# What you will do:
In the material below, the lines from the one containing "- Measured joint" through the one containing "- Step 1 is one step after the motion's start" are to be given again exactly, ends included, and no others.

# Recorded information:
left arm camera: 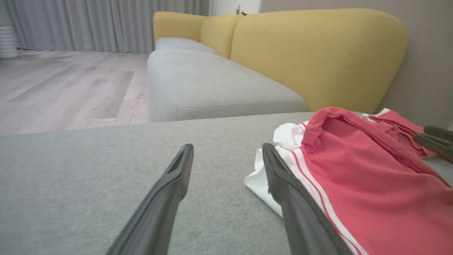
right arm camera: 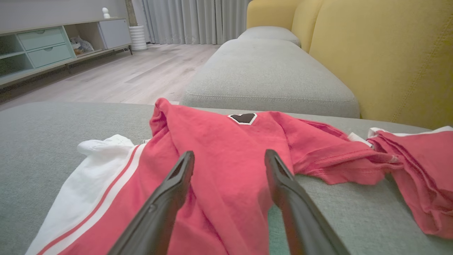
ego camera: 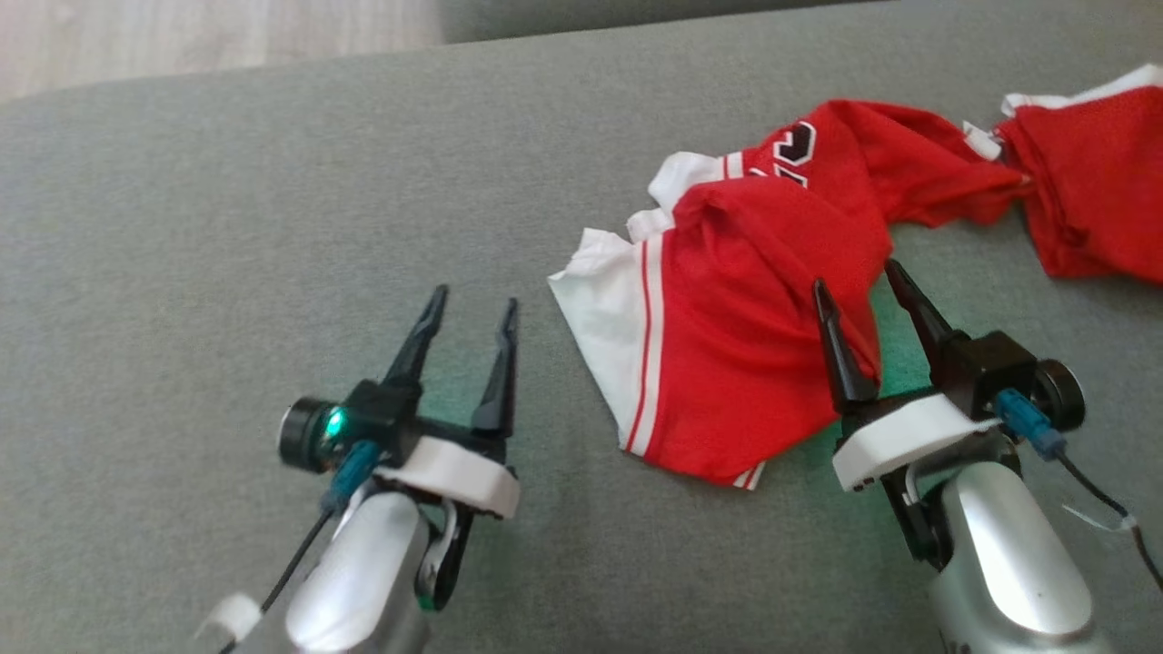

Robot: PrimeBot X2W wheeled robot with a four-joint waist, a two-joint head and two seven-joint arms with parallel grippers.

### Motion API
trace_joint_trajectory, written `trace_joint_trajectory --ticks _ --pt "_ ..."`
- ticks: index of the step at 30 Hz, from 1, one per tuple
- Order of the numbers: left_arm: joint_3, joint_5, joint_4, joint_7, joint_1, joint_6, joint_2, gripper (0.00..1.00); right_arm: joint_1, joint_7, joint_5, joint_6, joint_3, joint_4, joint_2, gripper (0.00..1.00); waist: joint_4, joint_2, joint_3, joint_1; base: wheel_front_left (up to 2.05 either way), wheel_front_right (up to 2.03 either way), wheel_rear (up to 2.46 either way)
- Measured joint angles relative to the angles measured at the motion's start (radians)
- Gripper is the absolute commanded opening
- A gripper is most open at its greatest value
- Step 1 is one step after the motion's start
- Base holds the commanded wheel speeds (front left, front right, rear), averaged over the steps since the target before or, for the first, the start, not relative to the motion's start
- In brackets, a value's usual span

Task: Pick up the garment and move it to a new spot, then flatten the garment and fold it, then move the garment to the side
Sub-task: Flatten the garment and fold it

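On the grey sofa seat (ego camera: 227, 227): the garment (ego camera: 754, 363) lies crumpled right of centre in the head view, red cloth with a white side panel (ego camera: 600, 318) and thin red-and-white stripes.
Garment's spread: the bulk lies by the right arm. A twisted stretch runs off to the far right, where more red cloth is bunched at the picture's edge.
Patch: a black patch (right arm camera: 242, 118) edged in white faces up on the red cloth, plain in the right wrist view.
Left jaws: wide open and empty. The fingers (ego camera: 416, 343) are over bare seat, just beside the white panel's edge and apart from it.
Right jaws: wide open, with nothing clamped. One finger (ego camera: 834, 350) crosses the red cloth, and the other stands past the garment's right edge over the seat. Whether either tip presses the cloth I cannot tell.
Left wrist: a green light (ego camera: 334, 423) glows on the camera housing.
Beyond the seat: a second grey cushion (left arm camera: 212, 85), a yellow backrest (left arm camera: 318, 53), a pale wooden floor (left arm camera: 70, 81), grey curtains (left arm camera: 88, 24) and a low shelf unit (right arm camera: 42, 49).
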Motion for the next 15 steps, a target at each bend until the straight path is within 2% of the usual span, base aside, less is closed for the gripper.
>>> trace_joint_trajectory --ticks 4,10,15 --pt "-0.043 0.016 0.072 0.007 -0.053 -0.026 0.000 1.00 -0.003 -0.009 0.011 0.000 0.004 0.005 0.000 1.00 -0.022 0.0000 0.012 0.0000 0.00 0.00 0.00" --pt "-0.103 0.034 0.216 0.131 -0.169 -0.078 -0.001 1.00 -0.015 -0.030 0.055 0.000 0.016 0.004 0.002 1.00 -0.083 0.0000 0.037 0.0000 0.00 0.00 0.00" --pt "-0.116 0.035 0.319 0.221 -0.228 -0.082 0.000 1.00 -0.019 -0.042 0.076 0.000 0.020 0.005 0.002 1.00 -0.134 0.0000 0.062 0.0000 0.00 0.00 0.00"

# Result for this exercise:
- Measured joint angles relative to the angles measured at the motion's start (radians)
- Gripper is the absolute commanded opening
- A gripper is most open at its greatest value
- Step 1 is one step after the motion's start

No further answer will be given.